Department of Statistics Seminar
North Carolina State University
presents
Dr. Shanti Gomatam
NISS & University of South Florida
"On Nonparametric Regression for Current Status Data"
ABSTRACT
We study the problem of nonparametric estimation of the conditional
distribution function when we have current status data on the outcome
variable and a single continuous-valued covariate. An estimator of
the conditional distribution function $F(Y|X=x)$, called the local
nonparametric maximum likelihood estimator (LNPMLE) is proposed. This
estimator is a locally weighted version of the nonparametric maximum
likelihood estimator~(NPMLE) for current status data in the absence of
covariates.
The primary goal of this work is to obtain an expression for the
optimal bandwidth used to pick neighborhood size.
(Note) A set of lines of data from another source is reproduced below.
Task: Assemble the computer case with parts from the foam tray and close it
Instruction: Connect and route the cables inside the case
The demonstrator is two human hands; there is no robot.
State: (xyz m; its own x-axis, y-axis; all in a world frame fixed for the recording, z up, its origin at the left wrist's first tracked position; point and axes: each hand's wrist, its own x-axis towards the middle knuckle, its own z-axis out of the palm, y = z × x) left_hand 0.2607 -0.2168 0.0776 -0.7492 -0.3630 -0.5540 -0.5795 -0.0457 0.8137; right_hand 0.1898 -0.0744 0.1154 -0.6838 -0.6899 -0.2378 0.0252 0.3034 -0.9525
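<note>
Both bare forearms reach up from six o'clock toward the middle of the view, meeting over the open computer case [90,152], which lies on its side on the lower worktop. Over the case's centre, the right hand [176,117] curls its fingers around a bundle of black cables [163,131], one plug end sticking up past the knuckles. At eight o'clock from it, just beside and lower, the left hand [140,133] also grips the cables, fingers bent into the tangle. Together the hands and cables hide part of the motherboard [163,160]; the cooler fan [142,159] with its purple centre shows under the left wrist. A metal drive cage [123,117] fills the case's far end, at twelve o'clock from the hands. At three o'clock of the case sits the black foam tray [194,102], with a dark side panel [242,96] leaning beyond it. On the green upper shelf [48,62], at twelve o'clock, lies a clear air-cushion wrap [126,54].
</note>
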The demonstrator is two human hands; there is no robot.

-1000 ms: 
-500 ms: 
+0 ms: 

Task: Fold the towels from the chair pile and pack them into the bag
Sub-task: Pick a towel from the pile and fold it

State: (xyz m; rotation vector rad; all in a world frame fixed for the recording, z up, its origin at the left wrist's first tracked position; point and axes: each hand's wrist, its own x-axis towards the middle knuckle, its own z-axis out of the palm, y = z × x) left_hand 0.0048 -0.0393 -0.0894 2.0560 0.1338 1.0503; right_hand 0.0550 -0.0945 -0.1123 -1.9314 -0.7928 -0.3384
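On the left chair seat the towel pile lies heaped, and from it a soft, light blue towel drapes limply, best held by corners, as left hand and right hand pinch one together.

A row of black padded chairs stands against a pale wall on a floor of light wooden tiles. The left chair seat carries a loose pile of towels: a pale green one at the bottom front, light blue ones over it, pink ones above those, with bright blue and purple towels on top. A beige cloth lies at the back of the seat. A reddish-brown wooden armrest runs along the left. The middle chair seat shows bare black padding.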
The asymptotic
distribution of the LNPMLE of the conditional distribution function at
a point, $F(t|X=x)$, is studied, and the asymptotically optimal
bandwidth is shown to be of the order $n^{-1/7}$.
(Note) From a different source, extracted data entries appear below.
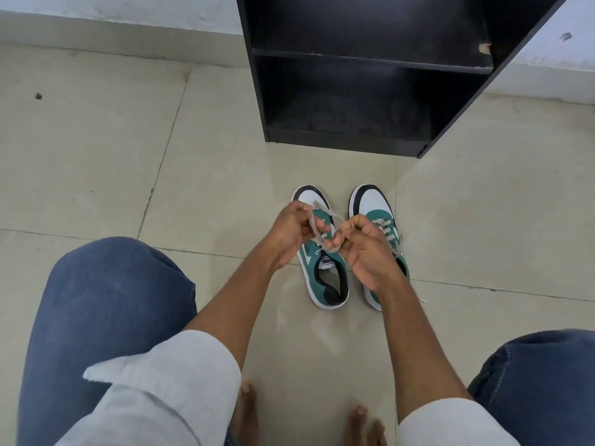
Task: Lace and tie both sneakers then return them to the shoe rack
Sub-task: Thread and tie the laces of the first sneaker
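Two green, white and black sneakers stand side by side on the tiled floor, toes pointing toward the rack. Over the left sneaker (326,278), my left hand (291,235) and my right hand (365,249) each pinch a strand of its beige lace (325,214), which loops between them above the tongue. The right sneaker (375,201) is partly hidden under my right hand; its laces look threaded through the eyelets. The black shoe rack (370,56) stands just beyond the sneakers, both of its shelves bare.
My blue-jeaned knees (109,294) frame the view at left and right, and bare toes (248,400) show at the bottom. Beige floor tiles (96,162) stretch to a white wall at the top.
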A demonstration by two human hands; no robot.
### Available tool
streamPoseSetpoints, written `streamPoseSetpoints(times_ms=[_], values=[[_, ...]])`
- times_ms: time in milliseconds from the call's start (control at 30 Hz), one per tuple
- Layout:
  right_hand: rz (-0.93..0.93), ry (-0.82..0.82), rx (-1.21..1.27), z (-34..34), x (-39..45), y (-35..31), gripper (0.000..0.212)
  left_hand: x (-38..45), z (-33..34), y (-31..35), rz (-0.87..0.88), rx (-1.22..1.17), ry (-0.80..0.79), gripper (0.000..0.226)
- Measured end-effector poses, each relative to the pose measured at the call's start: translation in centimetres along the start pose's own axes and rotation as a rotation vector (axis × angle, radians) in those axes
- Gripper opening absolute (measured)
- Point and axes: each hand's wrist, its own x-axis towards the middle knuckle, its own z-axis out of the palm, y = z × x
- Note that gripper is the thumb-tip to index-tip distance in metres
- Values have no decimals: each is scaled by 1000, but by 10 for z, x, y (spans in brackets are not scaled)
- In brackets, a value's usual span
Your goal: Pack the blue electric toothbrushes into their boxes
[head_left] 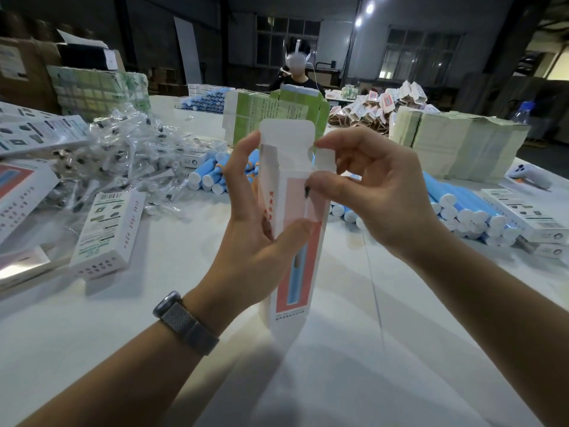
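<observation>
- Box (295,241): upright on the near desk (338,365), long axis vertical, top end open with its main flap (286,131) raised. Whether a toothbrush is already inside cannot be told; the blue handle on the front panel looks printed.
- Left hand (255,229): grip on the box's left side, thumb across the front panel and fingers behind, steadying it.
- Right hand (375,192): nearer the open mouth, its grip a narrow pinch of thumb and forefinger on the small right side flap (323,161). Judged step: opening or folding the top flaps.
- Blue toothbrushes (468,211): loose handles piled right of the box, beyond the right hand; a second heap (209,177) lies behind the left hand.
- Left of the desk: a closed box (107,232) lying flat and a heap of clear-bagged brush heads (129,155).
- Far side: green cartons (277,115), a stack of flat box blanks (455,143), and a seated person (295,69).
</observation>
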Motion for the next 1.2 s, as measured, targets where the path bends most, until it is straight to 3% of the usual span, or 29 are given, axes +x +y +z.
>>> streamPoseSetpoints(times_ms=[133,333,500,667,867,1033,1200], values=[[-16,6,28,3,-2,1,28,-1,1,-1,14,-3,2,84],[-93,-1,48,12,-4,1,18,0,2,-2,37,-68,-26,48],[-78,17,70,13,-5,6,15,4,4,-2,76,39,8,29],[-51,-97,178,7,-7,10,15,4,2,0,69,-67,-34,16],[-42,-67,139,7,-7,7,11,1,1,4,27,-108,-44,13],[-67,-51,61,5,-5,5,30,-1,3,4,10,-133,-53,12],[-83,-48,32,2,-5,8,22,0,3,3,-3,-138,-41,14]])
The LNPMLE of the conditional distribution function can be obtained as
a solution to a weighted isotonic regression problem.
A plug-in estimate is suggested for the bandwidth, and the computation
of the LNPMLE is illustrated on a simulated sample.
Friday, November, 15, 2002
3:35 - 4:35 pm
206 Cox Hall
Refreshments will be served on the second floor of Dabney Hall (left of Room 222) at 3:00 pm.